THE DATA section start
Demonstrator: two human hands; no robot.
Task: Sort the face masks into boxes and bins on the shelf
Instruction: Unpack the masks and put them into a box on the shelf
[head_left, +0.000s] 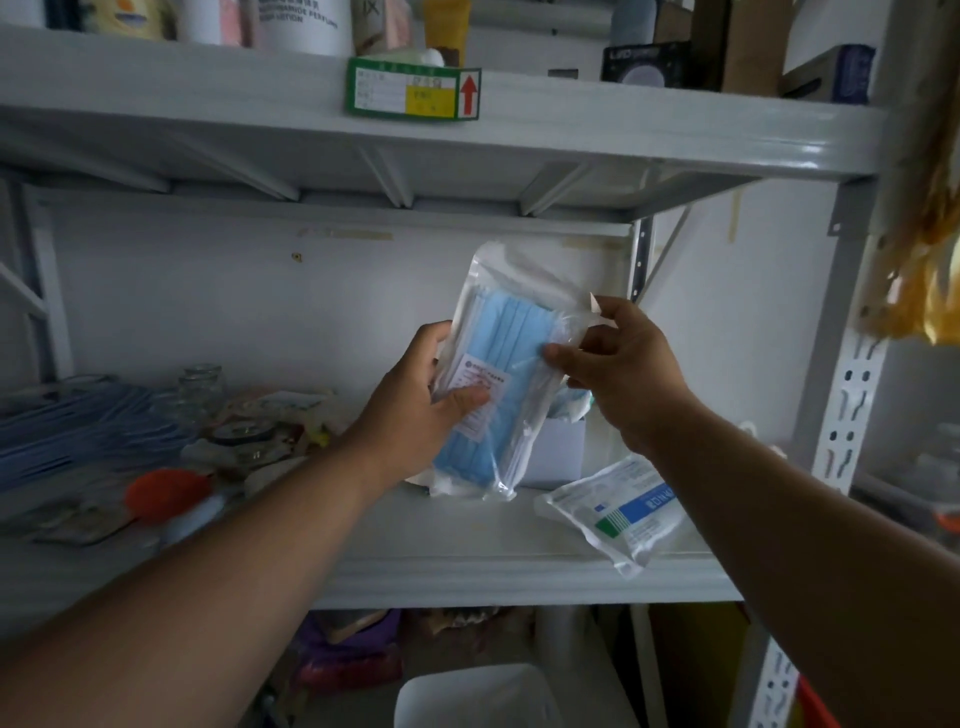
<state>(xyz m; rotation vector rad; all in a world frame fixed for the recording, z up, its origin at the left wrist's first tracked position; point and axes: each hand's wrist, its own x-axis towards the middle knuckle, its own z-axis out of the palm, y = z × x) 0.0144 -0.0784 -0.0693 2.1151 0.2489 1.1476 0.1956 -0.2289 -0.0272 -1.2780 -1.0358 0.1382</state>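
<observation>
Both hands hold one clear plastic pack of blue face masks (493, 384) upright in front of the middle shelf (467, 530). The left hand (415, 410) grips the pack's lower left edge, thumb pressed on a white label (480, 397) with red and dark print too small to read. The right hand (618, 374) pinches the pack's right edge, fingers (558, 358) clamped on the plastic.

A second sealed mask pack (621, 512) with a blue band and green block lies on the shelf at right; its text is illegible. A small white box (553, 454) stands behind the held pack. Loose blue masks (78, 426) lie at left.

The upper shelf edge carries a green-bordered tag (413, 91) with a yellow field and red up-arrow. A black box (644, 62) above reads "LED".
</observation>
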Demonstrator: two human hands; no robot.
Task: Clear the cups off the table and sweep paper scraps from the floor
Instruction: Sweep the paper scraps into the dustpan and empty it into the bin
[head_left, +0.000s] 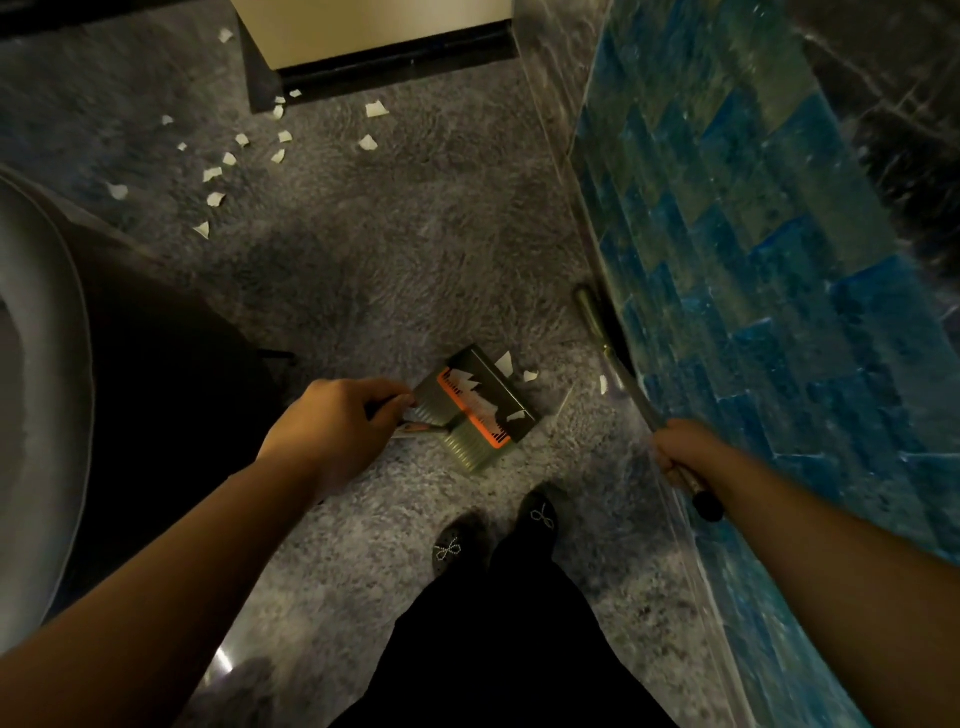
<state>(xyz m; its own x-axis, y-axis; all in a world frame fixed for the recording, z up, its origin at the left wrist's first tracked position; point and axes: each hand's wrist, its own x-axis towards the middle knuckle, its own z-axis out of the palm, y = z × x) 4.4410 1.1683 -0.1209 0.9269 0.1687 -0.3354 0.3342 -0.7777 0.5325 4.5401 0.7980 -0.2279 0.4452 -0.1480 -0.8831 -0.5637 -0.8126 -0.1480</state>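
Observation:
A grey dustpan (475, 410) with an orange strip rests on the grey carpet, several white paper scraps inside it. My left hand (332, 426) grips its handle from the left. My right hand (680, 454) is closed around a long broom handle (623, 374) that runs up along the blue tiled surface; the broom's head is hidden. A few scraps (530, 375) lie just beyond the pan's lip. Several more scraps (215, 198) are scattered over the carpet at the upper left. No cups are in view.
A blue tiled table or counter (753, 260) fills the right side. A rounded grey seat (36, 364) sits at the left. A pale cabinet with a dark base (384, 57) stands at the top. My dark shoes (493, 530) stand below the pan.

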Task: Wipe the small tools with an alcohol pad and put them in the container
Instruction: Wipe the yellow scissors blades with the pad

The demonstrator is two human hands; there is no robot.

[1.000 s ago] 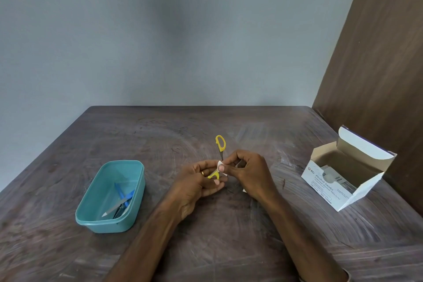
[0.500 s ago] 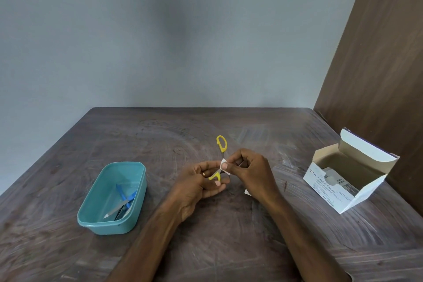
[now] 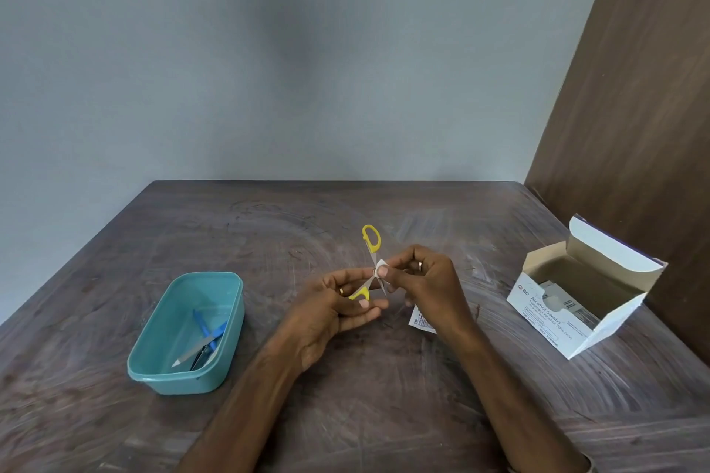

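Note:
Small yellow-handled scissors [image 3: 371, 238] are held above the table's middle, spread open, one handle loop pointing up and away. My left hand [image 3: 338, 309] grips the lower yellow loop. My right hand [image 3: 420, 276] pinches a white alcohol pad [image 3: 381, 266] against the blades near the pivot. A teal plastic container [image 3: 153, 349] stands at the left with a blue-handled tool [image 3: 205, 326] and a metal file inside.
An open white box of alcohol swabs [image 3: 553, 323] sits at the right, near a brown wall panel. A torn pad wrapper [image 3: 419, 320] lies on the dark wooden table under my right wrist. A grey wall stands behind the table's far edge.
The pad in my right hand has slid slightly up along the blades toward the pivot. The scissors have stayed in my left hand; the view shifted a little.

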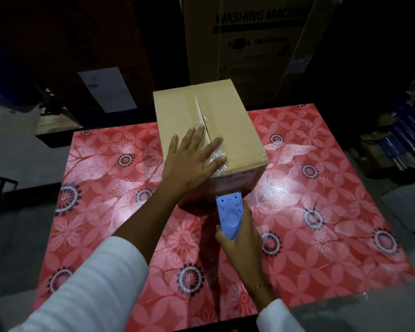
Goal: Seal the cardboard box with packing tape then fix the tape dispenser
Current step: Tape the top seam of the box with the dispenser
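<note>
A brown cardboard box (228,121) stands on the far half of the red flowered table (321,212), its top flaps closed along a centre seam. Clear tape glints on the near end of the seam. My left hand (192,159) lies flat on the box top, fingers spread across the near part of the seam. My right hand (242,238) grips a light blue tape dispenser (229,213) at the box's near face, its head against the lower front of the box. The tape roll itself is hidden.
A large carton printed "WASHING MACHINE" (256,41) stands right behind the table. A darker carton with a white label (107,88) is at the back left. Stacked goods (398,140) sit at the right. Grey floor surrounds the table.
</note>
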The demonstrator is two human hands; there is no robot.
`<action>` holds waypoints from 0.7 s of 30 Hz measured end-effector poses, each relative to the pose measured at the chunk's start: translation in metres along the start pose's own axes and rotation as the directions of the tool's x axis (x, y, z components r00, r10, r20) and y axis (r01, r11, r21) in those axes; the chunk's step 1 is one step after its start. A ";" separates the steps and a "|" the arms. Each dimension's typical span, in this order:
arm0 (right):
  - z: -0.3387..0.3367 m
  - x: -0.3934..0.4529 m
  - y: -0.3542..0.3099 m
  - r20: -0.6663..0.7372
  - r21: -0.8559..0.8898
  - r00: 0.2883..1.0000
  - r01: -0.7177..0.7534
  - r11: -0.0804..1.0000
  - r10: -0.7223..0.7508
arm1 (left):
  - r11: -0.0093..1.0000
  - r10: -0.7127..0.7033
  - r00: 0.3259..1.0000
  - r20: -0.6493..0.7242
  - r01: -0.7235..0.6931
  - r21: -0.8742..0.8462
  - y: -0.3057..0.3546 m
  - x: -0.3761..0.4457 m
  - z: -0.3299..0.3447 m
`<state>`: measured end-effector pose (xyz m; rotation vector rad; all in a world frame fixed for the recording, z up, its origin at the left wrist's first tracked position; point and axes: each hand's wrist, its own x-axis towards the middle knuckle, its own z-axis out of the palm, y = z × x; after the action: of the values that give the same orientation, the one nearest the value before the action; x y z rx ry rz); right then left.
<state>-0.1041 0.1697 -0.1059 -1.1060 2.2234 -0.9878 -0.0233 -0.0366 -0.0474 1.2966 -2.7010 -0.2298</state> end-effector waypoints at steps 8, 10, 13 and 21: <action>-0.017 -0.010 -0.012 0.027 -0.113 1.000 0.001 0.994 0.002 | 1.000 0.004 1.000 -0.006 -0.004 0.010 -0.002 0.000 0.002; -0.022 -0.012 -0.012 0.040 -0.126 0.999 0.003 0.992 0.003 | 1.000 0.005 1.000 0.003 -0.005 0.018 -0.001 0.000 0.002; -0.027 -0.013 -0.012 0.047 -0.128 0.999 -0.003 0.992 0.009 | 1.000 0.006 1.000 0.010 -0.007 0.023 -0.001 0.000 0.001; -0.027 -0.016 -0.019 0.072 -0.134 0.997 -0.024 0.991 0.034 | 1.000 0.003 1.000 0.012 -0.003 0.019 0.000 0.000 0.000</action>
<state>-0.1038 0.1853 -0.0725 -1.1446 2.2652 -0.7832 -0.0230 -0.0364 -0.0475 1.3006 -2.7212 -0.2135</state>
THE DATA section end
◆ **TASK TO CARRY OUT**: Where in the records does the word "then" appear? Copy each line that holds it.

◆ **TASK RESPONSE**:
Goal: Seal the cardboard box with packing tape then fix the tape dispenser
`<state>`: measured end-effector pose (xyz m; rotation vector rad; all in a world frame fixed for the recording, z up, its origin at the left wrist's first tracked position; point and axes: each hand's wrist, its own x-axis towards the middle knuckle, its own z-axis out of the palm, y = z × x; after the action: of the values that give the same orientation, the one nearest the value before the action; x y z rx ry rz); right then left.

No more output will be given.